━━━━━ Information shown ━━━━━
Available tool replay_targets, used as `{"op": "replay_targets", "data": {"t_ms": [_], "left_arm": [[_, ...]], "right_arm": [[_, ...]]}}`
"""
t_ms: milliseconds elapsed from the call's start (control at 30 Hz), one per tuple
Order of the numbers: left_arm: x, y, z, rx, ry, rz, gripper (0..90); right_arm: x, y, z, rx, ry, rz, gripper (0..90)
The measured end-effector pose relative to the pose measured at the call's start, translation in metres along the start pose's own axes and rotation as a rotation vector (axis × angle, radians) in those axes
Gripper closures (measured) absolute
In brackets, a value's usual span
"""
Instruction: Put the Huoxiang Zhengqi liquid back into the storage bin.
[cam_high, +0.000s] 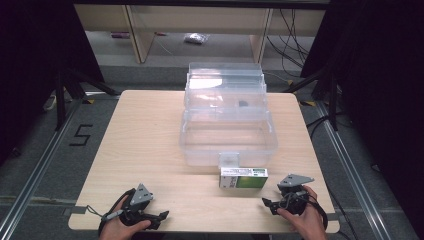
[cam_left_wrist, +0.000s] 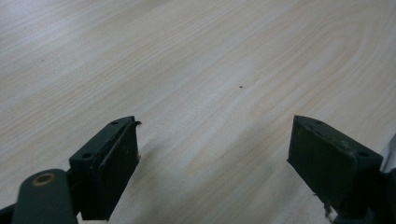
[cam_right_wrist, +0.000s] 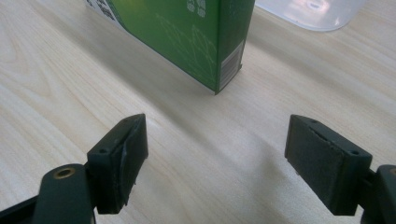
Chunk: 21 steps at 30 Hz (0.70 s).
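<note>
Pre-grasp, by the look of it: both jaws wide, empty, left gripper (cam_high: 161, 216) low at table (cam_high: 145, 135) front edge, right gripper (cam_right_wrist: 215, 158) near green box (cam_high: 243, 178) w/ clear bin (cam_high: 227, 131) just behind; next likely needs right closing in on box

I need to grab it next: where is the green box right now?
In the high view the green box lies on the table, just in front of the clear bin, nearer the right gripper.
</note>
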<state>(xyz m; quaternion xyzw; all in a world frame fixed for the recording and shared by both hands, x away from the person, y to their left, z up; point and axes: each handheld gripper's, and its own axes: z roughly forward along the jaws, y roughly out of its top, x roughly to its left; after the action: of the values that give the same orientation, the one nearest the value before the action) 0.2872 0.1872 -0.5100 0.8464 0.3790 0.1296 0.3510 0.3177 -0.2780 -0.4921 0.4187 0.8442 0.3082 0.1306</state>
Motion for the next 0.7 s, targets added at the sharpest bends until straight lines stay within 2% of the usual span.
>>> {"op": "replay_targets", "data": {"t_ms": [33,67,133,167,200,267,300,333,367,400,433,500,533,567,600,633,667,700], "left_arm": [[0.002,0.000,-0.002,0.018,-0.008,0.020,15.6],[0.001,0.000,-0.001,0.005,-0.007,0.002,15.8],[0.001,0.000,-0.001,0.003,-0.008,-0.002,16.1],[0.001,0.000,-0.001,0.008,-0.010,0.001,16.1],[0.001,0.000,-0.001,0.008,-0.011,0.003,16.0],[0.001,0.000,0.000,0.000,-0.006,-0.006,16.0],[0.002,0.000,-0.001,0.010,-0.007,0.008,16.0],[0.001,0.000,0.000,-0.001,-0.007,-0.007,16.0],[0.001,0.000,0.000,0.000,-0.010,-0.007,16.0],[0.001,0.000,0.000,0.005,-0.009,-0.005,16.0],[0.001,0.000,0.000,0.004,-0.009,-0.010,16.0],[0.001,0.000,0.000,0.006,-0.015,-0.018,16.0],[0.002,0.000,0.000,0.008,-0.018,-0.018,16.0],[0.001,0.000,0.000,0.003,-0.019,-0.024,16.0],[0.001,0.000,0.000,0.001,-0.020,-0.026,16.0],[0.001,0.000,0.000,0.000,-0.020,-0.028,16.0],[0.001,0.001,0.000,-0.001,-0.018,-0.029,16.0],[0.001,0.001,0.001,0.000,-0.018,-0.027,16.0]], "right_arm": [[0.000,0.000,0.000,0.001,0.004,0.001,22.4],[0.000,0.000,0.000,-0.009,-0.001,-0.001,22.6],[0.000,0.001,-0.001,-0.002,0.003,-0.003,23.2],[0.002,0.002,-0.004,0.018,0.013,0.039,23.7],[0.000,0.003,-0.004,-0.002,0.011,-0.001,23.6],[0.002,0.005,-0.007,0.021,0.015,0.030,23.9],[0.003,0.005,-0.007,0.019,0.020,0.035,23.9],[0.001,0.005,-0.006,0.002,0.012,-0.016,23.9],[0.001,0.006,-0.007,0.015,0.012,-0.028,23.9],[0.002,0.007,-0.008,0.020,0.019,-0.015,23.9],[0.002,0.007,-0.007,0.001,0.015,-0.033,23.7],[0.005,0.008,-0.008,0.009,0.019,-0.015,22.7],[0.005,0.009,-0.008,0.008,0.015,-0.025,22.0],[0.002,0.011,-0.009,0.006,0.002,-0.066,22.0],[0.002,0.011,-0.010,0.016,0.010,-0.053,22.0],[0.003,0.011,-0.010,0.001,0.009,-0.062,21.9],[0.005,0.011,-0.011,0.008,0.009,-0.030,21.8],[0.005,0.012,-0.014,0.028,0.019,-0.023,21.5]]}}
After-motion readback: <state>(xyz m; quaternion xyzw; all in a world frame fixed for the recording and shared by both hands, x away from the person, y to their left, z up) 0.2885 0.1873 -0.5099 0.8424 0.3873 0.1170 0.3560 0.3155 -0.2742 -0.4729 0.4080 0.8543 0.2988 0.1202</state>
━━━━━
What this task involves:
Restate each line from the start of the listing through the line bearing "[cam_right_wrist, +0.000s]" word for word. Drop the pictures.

Output for this task:
Available tool replay_targets, used as `{"op": "replay_targets", "data": {"t_ms": [_], "left_arm": [[_, ...]], "right_arm": [[_, ...]]}}`
"""
t_ms: milliseconds elapsed from the call's start (control at 30 Hz), one per tuple
Order of the numbers: left_arm: x, y, z, rx, ry, rz, gripper (0..90); right_arm: x, y, z, rx, ry, rz, gripper (0..90)
The measured end-effector pose relative to the pose measured at the call's start, translation in metres along the start pose's own axes and rotation as a rotation vector (axis × angle, radians) in those axes
Gripper closures (measured) absolute
In brackets, a value's usual span
"""
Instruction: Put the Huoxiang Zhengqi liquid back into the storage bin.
[cam_high, +0.000s] 
[cam_left_wrist, +0.000s] 
[cam_right_wrist, +0.000s] 

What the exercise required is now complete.